Among the records that follow, find each line holding the word "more" and copy it.
START ENTRIES SUPPLIED
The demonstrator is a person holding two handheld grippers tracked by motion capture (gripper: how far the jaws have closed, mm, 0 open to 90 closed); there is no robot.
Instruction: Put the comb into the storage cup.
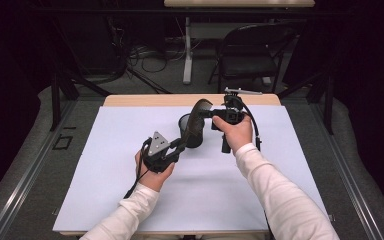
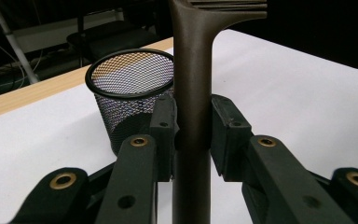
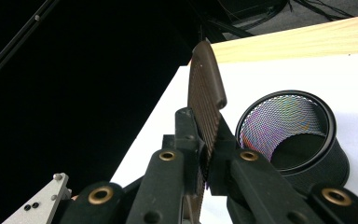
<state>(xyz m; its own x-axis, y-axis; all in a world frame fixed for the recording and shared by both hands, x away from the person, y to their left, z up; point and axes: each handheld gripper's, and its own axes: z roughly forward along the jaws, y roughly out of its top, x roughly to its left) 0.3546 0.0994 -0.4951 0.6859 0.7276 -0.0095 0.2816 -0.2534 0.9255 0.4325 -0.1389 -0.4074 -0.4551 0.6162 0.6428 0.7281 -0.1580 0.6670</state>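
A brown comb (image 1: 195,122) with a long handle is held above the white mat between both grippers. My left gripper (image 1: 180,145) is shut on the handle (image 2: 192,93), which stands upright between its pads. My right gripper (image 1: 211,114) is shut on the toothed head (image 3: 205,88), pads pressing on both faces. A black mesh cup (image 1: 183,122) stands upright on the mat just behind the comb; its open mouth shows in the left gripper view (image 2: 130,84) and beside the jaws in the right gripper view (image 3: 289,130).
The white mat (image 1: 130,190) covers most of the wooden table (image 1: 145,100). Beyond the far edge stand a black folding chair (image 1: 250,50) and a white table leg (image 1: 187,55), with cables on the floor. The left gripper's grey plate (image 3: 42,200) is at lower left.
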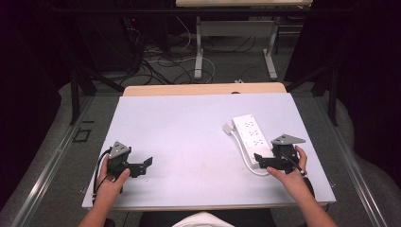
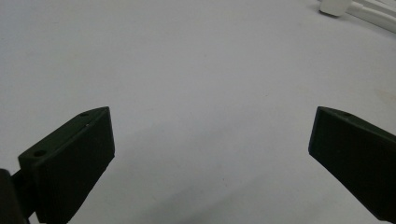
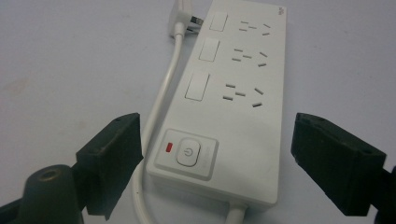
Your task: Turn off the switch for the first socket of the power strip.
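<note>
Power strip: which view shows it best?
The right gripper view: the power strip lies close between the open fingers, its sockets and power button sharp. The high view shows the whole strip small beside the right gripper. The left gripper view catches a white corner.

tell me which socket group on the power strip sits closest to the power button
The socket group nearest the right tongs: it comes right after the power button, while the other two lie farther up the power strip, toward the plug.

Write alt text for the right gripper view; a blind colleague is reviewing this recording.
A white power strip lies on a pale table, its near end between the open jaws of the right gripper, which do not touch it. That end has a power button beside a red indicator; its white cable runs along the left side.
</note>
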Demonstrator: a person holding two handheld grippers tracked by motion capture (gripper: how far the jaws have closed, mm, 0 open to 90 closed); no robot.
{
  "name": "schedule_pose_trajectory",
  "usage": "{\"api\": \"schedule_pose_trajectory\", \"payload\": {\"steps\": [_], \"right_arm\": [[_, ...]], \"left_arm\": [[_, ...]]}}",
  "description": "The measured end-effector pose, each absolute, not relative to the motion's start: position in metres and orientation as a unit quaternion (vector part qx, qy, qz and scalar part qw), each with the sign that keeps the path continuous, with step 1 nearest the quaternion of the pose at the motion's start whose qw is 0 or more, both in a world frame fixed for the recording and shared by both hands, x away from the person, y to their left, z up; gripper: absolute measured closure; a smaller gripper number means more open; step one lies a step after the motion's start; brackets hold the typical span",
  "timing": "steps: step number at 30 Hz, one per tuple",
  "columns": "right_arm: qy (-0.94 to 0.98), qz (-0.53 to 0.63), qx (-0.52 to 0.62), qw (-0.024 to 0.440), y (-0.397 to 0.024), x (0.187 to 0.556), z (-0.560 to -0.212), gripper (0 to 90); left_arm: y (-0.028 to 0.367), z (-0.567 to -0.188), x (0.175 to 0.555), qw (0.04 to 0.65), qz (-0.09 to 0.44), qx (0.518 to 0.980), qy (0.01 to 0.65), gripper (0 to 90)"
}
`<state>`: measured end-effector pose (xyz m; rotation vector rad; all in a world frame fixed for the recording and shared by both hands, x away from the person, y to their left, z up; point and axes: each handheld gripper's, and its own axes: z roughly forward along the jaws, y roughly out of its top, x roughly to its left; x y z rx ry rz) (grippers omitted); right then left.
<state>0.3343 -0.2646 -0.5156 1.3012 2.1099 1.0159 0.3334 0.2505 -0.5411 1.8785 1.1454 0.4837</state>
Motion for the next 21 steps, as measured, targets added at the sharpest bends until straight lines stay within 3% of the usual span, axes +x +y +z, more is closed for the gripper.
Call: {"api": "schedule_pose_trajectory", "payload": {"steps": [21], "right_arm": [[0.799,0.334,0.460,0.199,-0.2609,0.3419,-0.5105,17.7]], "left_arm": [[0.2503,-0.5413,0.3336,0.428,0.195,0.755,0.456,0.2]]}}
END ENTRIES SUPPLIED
SOLUTION TO THIS TASK:
  "description": "The measured end-effector pose, each absolute, not relative to the motion's start: position in metres and orientation as a unit quaternion (vector part qx, qy, qz and scalar part qw), each with the sign that keeps the path continuous, with step 1 nearest the quaternion of the pose at the motion's start whose qw is 0 or more, both in a world frame fixed for the recording and shared by both hands, x away from the person, y to their left, z up; gripper: absolute measured closure; a smaller gripper number means more open; step one lies a step after the motion's start; brackets hold the typical span",
Motion for the next 21 steps, as measured, targets added at the sharpest bends until straight lines stay within 3% of the usual span, axes +x +y +z, more is closed for the gripper.

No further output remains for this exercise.